Action item: Would you repeat exactly the part of the listing below that runs from the line containing "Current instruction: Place" down to the line containing "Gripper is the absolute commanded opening", inclusive, and nothing else?
*** Opening of Provided material ***
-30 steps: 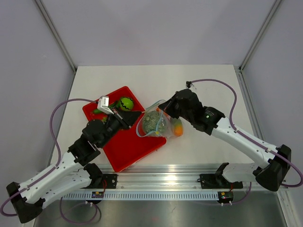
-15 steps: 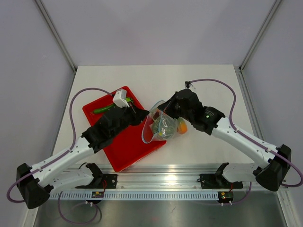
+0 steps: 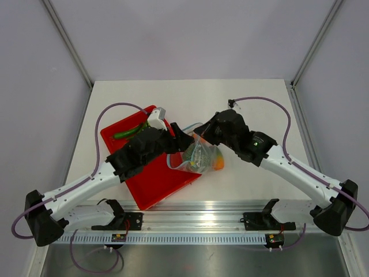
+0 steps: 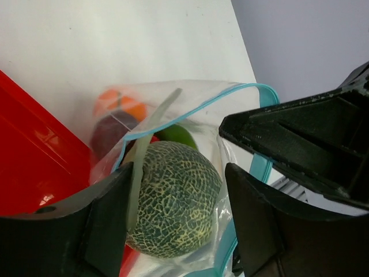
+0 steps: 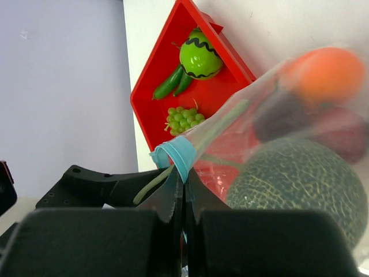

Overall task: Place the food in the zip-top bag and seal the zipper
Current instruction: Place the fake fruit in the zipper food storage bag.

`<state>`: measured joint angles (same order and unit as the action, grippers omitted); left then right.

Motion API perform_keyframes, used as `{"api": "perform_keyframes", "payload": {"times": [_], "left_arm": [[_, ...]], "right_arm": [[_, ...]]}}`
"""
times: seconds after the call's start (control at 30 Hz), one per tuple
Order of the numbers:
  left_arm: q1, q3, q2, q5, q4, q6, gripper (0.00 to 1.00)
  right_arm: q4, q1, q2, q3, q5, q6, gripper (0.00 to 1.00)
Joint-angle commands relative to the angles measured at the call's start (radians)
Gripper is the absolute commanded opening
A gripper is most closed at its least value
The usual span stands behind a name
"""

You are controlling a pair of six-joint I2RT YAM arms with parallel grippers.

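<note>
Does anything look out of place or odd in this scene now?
Nothing is spilled or damaged. A green grape bunch, a green cucumber and a green round fruit lie on the flat red tray, outside the clear plastic bag.

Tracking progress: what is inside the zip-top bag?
The zip-top bag holds a netted melon, an orange fruit, a purple fruit and a green item behind the melon. Anything under it is hidden.

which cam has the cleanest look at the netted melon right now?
Left wrist: the melon fills the centre, netting sharp, at the zip-top bag mouth. Right wrist shows it through the plastic, lower part hidden. Top external gives only a small greenish blob in the bag.
</note>
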<state>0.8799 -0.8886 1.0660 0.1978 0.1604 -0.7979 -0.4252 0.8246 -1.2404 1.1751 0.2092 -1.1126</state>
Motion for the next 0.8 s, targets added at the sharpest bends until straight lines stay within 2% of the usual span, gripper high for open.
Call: {"api": "perform_keyframes", "payload": {"times": [0.0,0.1,0.13,0.2,0.27,0.33,0.37,0.4,0.47,0.5,0.63,0.77], "left_arm": [[0.005,-0.084,-0.077,-0.072,0.033,0.048,0.69],[0.005,-0.113,-0.119,-0.150,0.111,0.052,0.60],[0.007,-0.115,-0.156,-0.155,0.145,0.046,0.48],[0.005,-0.105,-0.198,-0.143,0.172,0.040,0.44],[0.005,-0.090,-0.254,-0.094,0.226,0.034,0.43],[0.005,-0.073,-0.282,-0.051,0.278,0.023,0.45],[0.005,-0.050,-0.300,-0.023,0.286,0.022,0.56],[0.004,-0.043,-0.299,-0.014,0.297,0.022,0.62],[0.005,-0.026,-0.273,-0.012,0.326,0.019,0.73],[0.004,-0.020,-0.261,-0.015,0.329,0.017,0.74],[0.005,0.030,-0.219,-0.024,0.309,-0.017,0.76],[0.005,0.066,-0.207,0.034,0.309,-0.035,0.70]], "right_arm": [[0.045,0.008,0.064,-0.003,0.053,-0.016,0.00],[0.043,0.008,0.068,-0.002,0.055,-0.015,0.00],[0.042,0.008,0.068,-0.002,0.055,-0.012,0.00],[0.043,0.008,0.070,-0.002,0.058,-0.013,0.00],[0.043,0.008,0.071,-0.005,0.058,-0.015,0.00],[0.043,0.008,0.075,-0.008,0.055,-0.015,0.00],[0.045,0.008,0.075,-0.012,0.056,-0.016,0.00],[0.046,0.008,0.076,-0.017,0.055,-0.016,0.00],[0.048,0.008,0.081,-0.017,0.056,-0.018,0.00],[0.048,0.008,0.082,-0.018,0.058,-0.018,0.00],[0.040,0.008,0.087,-0.012,0.058,-0.015,0.00],[0.025,0.008,0.102,-0.017,0.067,-0.015,0.00]]}}
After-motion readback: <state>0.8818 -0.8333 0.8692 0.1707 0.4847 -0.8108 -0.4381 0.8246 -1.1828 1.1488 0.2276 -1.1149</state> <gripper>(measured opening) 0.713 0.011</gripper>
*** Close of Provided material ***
Completed task:
Current instruction: Place the fake fruit in the zipper food storage bag.

`<state>`: measured joint angles (same order and unit as the action, grippers omitted); left then right.

Motion API perform_keyframes, used as `{"api": "perform_keyframes", "payload": {"times": [_], "left_arm": [[_, ...]], "right_arm": [[_, ...]]}}`
"""
times: seconds after the call's start (control at 30 Hz), one per tuple
Order of the numbers:
  left_arm: q1, q3, q2, q5, q4, q6, gripper (0.00 to 1.00)
  right_arm: q4, q1, q2, q3, q5, q6, gripper (0.00 to 1.00)
Joint-angle commands relative to the angles measured at the call's start (radians)
Gripper is the absolute commanded opening

With the answer given, the exercise is complete.